What the task asks
In the records that follow, locate every line with "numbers" and extract it.
* * * * * * * * *
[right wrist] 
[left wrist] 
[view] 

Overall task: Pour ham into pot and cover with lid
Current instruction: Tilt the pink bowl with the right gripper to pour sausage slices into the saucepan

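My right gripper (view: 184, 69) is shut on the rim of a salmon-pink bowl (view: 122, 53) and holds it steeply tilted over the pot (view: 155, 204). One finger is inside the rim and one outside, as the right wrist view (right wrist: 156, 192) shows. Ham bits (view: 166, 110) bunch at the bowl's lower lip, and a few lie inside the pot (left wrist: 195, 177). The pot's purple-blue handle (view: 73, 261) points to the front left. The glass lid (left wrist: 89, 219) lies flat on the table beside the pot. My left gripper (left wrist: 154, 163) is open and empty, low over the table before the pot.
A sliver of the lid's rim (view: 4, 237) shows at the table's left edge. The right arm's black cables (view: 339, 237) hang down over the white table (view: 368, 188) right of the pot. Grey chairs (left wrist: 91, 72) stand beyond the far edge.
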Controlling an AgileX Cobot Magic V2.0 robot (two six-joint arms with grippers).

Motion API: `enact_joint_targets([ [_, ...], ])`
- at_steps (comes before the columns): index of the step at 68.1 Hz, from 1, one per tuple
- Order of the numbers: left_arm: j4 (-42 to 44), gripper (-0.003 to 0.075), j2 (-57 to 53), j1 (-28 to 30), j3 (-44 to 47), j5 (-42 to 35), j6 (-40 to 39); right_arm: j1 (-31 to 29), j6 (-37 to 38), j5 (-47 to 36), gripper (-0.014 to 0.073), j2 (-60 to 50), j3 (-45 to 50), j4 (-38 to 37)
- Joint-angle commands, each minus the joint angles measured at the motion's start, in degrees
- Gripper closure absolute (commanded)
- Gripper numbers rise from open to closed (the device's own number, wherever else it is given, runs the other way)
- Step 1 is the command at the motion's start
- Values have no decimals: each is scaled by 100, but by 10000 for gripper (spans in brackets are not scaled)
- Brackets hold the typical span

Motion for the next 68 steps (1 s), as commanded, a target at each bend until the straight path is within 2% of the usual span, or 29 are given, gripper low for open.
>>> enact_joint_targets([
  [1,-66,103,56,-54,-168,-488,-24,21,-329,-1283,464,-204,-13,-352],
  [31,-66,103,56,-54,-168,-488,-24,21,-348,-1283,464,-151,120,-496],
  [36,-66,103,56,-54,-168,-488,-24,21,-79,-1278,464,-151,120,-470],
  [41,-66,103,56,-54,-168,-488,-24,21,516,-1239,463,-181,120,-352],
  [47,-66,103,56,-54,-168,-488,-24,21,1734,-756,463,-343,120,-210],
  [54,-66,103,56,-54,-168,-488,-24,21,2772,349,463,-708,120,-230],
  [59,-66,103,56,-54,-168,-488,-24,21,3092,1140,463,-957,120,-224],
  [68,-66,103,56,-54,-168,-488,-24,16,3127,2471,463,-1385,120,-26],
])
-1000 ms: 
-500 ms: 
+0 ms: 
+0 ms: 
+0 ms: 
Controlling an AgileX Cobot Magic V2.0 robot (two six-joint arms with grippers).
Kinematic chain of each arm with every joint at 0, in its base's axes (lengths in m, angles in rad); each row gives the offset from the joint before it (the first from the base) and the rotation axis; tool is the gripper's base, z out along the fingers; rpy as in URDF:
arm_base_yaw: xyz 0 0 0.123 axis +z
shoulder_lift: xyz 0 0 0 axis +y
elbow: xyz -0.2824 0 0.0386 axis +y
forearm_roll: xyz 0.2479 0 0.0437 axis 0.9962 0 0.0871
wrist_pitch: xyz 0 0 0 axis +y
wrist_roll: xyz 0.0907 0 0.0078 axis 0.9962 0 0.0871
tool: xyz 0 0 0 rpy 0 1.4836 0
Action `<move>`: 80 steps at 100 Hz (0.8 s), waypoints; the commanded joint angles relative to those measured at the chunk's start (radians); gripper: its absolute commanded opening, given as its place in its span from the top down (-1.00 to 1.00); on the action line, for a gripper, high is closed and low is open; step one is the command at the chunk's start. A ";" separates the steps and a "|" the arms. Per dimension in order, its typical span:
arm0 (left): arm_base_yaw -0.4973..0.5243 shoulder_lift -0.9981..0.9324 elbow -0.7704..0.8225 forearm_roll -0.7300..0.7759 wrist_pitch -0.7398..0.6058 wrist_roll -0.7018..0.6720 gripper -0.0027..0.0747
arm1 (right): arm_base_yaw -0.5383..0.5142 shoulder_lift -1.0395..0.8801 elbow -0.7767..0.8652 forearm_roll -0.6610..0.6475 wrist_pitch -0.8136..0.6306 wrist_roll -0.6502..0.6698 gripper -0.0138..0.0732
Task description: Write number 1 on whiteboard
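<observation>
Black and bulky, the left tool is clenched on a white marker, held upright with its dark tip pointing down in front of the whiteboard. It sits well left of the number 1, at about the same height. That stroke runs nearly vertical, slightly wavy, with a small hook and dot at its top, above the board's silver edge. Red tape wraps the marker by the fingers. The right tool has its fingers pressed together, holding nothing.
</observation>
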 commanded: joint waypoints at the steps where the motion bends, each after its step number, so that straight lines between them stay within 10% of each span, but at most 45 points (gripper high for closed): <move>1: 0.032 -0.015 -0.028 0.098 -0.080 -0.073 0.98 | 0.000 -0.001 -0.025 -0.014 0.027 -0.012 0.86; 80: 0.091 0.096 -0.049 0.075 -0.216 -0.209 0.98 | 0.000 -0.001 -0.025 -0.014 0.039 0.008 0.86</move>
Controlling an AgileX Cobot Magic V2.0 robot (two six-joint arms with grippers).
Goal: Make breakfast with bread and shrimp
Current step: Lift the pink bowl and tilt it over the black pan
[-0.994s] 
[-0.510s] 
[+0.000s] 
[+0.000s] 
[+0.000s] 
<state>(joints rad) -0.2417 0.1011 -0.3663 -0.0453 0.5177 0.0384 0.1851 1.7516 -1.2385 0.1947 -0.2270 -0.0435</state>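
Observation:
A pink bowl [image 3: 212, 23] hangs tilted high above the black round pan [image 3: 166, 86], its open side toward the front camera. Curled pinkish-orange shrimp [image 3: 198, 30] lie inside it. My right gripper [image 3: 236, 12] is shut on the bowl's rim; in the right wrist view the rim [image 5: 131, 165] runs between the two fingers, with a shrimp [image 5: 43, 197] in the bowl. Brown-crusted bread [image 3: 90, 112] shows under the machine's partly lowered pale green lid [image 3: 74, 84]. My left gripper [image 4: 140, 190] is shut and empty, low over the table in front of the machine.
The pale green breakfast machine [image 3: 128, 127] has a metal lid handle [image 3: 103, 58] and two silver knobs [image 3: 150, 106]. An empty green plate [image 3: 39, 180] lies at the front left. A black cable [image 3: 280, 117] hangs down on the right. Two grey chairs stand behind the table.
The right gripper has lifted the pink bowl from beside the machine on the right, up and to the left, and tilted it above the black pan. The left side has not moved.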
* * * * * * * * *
Answer space
- Order of the numbers: left_arm: j4 (-42 to 44), gripper (-0.003 to 0.075), j2 (-57 to 53), j1 (-28 to 30), j3 (-44 to 47), j5 (-42 to 35), j6 (-40 to 39); right_arm: j1 (-31 to 29), j6 (-37 to 38), j5 (-47 to 36), gripper (-0.014 to 0.073), j2 (-60 to 50), j3 (-45 to 50), j4 (-38 to 37)
- Gripper numbers rise from open to closed (the device's own number, wherever else it is given, runs the other way)

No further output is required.